Lower‐limb amputation was carried out in 66 (0.06%) of the 107,296 patients with type 2 diabetes; that is, 25 (0.05%) of 53,648 in the metformin group and 41 (0.08%) of 53,648 in the SGLT2is group (Table 1), over a mean observation period of 142.8 ± 145.5 days. There was no significant difference in the incidence of amputation between the groups, although the incidence tended to be higher in the SGLT2is group than in the metformin group (P = 0.065, χ²‐test; Table 1).
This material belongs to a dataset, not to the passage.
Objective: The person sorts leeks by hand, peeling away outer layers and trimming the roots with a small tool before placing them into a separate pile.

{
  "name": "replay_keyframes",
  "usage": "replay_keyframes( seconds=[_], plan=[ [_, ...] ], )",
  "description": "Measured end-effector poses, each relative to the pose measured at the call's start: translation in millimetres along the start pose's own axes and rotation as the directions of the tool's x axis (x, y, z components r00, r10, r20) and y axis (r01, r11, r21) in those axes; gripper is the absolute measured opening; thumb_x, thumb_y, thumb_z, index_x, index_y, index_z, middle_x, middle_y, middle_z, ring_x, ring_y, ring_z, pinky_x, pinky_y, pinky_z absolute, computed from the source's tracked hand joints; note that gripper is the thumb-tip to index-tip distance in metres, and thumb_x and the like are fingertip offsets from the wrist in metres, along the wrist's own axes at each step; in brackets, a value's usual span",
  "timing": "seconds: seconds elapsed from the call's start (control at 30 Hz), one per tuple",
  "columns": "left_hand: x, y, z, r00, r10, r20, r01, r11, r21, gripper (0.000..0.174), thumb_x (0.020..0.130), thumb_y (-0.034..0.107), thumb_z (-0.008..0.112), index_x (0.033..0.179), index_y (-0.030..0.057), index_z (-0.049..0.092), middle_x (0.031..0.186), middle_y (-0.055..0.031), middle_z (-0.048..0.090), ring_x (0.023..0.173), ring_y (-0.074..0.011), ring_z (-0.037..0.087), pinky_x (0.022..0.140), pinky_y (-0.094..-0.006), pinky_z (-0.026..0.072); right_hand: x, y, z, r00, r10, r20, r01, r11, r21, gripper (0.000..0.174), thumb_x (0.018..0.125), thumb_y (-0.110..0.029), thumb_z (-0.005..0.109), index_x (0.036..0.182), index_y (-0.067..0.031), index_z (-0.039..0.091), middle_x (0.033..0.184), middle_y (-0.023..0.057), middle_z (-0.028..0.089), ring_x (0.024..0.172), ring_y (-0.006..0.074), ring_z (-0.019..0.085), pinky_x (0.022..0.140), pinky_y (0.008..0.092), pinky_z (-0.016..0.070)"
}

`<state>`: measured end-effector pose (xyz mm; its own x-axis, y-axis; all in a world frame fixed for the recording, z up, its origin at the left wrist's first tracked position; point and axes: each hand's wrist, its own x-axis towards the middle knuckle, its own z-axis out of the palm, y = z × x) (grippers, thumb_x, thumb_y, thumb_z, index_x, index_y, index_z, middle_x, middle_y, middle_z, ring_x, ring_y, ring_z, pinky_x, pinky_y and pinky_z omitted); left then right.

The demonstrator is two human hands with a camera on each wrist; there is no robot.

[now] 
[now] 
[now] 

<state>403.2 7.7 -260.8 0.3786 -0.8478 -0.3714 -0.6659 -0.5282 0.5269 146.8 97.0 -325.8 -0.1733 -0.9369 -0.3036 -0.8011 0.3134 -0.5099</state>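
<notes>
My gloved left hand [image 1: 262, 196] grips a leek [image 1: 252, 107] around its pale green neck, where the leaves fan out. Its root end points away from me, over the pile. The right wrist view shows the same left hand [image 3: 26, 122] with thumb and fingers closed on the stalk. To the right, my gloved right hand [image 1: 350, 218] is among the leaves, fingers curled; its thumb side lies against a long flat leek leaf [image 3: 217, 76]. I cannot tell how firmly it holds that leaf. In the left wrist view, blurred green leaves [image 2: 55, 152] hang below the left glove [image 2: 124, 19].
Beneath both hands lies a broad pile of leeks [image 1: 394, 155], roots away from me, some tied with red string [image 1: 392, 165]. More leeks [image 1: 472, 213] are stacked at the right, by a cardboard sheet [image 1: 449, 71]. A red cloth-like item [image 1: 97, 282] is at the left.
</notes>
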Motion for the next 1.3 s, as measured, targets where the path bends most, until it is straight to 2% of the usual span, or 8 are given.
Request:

Furthermore, there were no significant between‐group differences in sex, mean age and BMI. In addition, there were no significant differences in the usage rates of all anti‐diabetic drugs, excluding thiazolidinediones, antiplatelet and anticoagulant drugs, and statins. These findings suggest that most confounding effects could be eliminated, leading to a reliable analysis of the association between SGLT2is use and lower‐limb amputation. In the present study, the most frequently used SGLT2i was empagliflozin (30.3%), and the frequencies of the use of the other SGLT2is decreased in the following order: dapagliflozin (19.4%), ipragliflozin (18.5%), canagliflozin (15.7%), tofogliflozin (9.6%) and luseogliflozin (6.7%; Table 1).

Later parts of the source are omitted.